Again, I enjoyed both rides immensely. I spent a long time on the flight home, thinking about all we have lost and all that we have gained. I couldn’t stop thinking about something Bill Maher said a few years ago about entertainment in general. It certainly applies here to my theme park experience. He said, “Everybody wants to BE the show; Nobody wants to SEE the show.”

6 comments:

  1. Outstanding write up JB!! I appreciate your deep dive into the evolution (devolution?...Come-on-baby-do-the-locomotion?..) of the disney experience.
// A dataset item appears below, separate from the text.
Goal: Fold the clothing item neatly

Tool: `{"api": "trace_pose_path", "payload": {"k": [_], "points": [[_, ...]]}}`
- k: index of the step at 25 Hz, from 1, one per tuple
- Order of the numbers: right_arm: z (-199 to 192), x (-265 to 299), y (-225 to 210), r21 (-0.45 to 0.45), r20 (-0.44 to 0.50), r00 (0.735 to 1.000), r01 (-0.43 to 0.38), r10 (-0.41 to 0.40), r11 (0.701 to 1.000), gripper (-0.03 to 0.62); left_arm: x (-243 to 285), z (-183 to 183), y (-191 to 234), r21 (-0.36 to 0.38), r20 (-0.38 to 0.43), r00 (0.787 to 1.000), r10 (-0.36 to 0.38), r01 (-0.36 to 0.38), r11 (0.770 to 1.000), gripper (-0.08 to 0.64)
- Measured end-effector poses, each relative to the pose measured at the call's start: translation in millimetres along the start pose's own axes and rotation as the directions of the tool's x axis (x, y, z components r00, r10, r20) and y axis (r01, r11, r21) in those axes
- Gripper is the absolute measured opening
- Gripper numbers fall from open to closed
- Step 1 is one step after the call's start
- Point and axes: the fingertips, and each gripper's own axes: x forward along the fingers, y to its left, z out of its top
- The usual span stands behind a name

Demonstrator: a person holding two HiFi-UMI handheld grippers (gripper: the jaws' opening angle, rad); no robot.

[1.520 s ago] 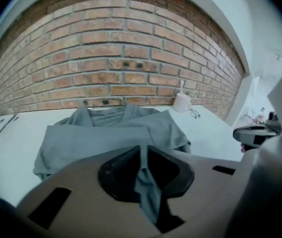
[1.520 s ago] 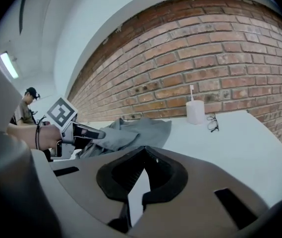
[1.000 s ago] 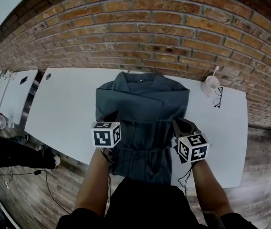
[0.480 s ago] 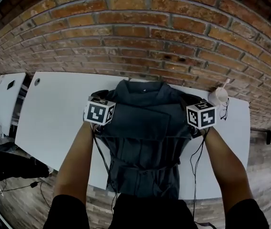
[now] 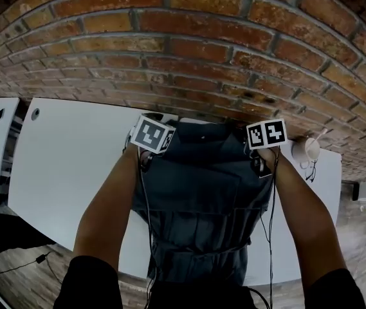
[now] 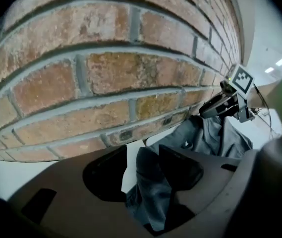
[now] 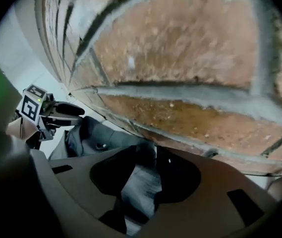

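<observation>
1. Left gripper, at the garment's far left corner: jaws have just been opening and stand spread, cloth loose between them.
2. The dark grey clothing item lies doubled on the white table, its near end overhanging.
3. Right gripper, at the far right corner: likewise parted around cloth.

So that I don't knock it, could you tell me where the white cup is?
In the head view, the white cup stands at the right end of the white table, close to the brick wall and just right of the dark garment.
</observation>
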Motion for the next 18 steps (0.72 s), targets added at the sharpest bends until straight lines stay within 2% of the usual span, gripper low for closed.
{"api": "trace_pose_path", "payload": {"k": [3,5,6,7,8,9,11,14,16,18], "points": [[-14.7,21.2,8.9,-0.063,-0.104,0.994,0.021,-0.027,0.998,0.112,16.3,-21.1,-3.3,0.027,-0.096,0.995,-0.024,0.027,0.999,0.189],[-19.0,28.2,10.2,-0.150,-0.123,0.988,0.077,-0.096,0.986,0.112,25.3,-31.4,-5.0,0.039,-0.128,0.991,-0.030,0.035,0.999,0.184],[-18.5,29.8,9.4,-0.211,-0.127,0.982,0.112,-0.140,0.971,0.110,27.5,-32.4,-4.4,0.033,-0.127,0.992,-0.027,0.032,0.999,0.162],[-17.6,31.1,9.6,-0.280,-0.128,0.975,0.138,-0.180,0.950,0.080,27.8,-33.2,-3.5,0.018,-0.129,0.991,-0.023,0.026,1.000,0.124],[-16.6,32.4,11.8,-0.343,-0.125,0.971,0.151,-0.205,0.927,0.055,26.4,-33.8,-2.5,0.005,-0.132,0.991,-0.014,0.015,1.000,0.054],[-16.0,33.0,15.7,-0.392,-0.117,0.970,0.152,-0.213,0.907,0.040,23.3,-33.4,-1.9,0.004,-0.132,0.991,-0.002,0.002,1.000,0.020],[-14.3,28.6,25.8,-0.443,-0.080,0.981,0.126,-0.179,0.888,0.034,14.1,-28.4,-4.7,0.034,-0.110,0.994,0.016,-0.012,0.999,0.020],[-6.2,8.1,42.3,-0.465,0.010,0.998,0.065,-0.068,0.883,0.034,-8.4,-12.3,-13.2,0.083,-0.019,1.000,0.006,-0.004,0.997,0.020],[-0.8,-13.1,55.0,-0.496,0.072,0.997,0.035,0.001,0.868,0.034,-31.8,-2.7,-22.1,0.113,0.059,0.998,-0.013,0.006,0.994,0.020],[2.5,-40.3,67.0,-0.544,0.138,0.989,0.027,0.058,0.838,0.034,-60.3,5.4,-35.2,0.189,0.145,0.989,-0.018,-0.009,0.982,0.019]]}}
    Personally my disney time is limited..couple trips when i was young and a relatively recent with my kid. I originally considered the "3d motion rides" more or less a cheat as a way to get alot more people thru a kinda/sorta experience. That being said, i think they've come a long way and are finding ways to increase the imersiveness and scope. Examples include the Rise of Resistance you mentioned, the two motion rides for Potter, and the Avatar stuff. Dont get me wrong...i was (and am) crestfallen that i wasnt able to introduce my son to the 20000 Leagues submarines BUT im pleasantly surprised at the current status of the experience (with exception of insanity that is line length) and what the future holds. These rides manage to take a relatively contained space and teach us all that....(joke coming in 5...4.....3.....2.....).....maybe its NOT such a small world after all.

    ReplyDelete
  2. Good stuff JB! I just went to Disneyland for the first time in ages weekend before last so it's fun to read a little about your experience over at Disney World around the same time. Disney+ also released the first 5 episodes of "Behind the Attraction" a week ago which has helped keep me in that headspace a little longer after getting back.

    ReplyDelete
  3. Thanks for reminding me about that “Behind” series, Ross. I’ve been looking forward to it. Disney +’s earlier series “The Imagineers” was really well done.

    ReplyDelete
  4. I had no idea how much I wanted to see a revenge seeking, murderous Uncle Remus until just now.

    ReplyDelete
  5. Yes, forget Disney’s recent announcement that they’re remaking The Haunted Mansion movie, I want to see “Song of the Veangeful South.”

    ReplyDelete
  6. There’s a sinister legend ‘round these parts. They call him the “Zip-A-Dee-Doo-Dah Man”.